Source material START

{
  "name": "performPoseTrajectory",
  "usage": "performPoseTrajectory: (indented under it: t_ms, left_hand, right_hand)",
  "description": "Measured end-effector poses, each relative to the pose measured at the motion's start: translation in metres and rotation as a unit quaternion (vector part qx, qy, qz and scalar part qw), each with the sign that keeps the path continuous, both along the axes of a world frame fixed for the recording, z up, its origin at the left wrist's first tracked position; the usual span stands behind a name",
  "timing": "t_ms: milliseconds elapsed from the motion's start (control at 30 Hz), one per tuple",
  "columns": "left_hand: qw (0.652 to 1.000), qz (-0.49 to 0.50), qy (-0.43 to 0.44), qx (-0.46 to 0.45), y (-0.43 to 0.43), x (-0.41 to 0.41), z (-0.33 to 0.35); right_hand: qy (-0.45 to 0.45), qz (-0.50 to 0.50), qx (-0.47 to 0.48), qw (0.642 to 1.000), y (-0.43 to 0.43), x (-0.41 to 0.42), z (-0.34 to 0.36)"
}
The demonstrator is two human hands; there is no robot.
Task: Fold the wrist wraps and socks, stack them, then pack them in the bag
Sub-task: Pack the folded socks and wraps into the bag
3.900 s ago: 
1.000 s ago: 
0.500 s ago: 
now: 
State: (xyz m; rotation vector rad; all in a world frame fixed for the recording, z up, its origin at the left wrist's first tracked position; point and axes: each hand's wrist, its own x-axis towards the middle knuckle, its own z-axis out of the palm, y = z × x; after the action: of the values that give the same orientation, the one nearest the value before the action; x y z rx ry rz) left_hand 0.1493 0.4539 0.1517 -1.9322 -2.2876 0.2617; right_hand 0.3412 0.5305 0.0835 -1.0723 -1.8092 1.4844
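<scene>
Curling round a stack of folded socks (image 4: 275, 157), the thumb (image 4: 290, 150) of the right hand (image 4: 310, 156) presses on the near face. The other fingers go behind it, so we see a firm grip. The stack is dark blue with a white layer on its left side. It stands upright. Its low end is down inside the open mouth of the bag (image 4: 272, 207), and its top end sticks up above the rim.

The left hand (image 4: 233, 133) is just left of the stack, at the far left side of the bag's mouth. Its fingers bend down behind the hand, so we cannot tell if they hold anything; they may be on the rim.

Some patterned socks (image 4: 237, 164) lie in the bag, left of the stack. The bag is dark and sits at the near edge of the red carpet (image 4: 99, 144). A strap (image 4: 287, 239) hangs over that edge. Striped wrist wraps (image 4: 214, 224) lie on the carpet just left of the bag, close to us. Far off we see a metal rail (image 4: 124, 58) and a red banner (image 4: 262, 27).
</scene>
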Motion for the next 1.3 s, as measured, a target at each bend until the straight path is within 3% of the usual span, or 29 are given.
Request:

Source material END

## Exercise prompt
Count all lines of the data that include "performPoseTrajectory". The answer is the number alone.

## Solution to this problem
2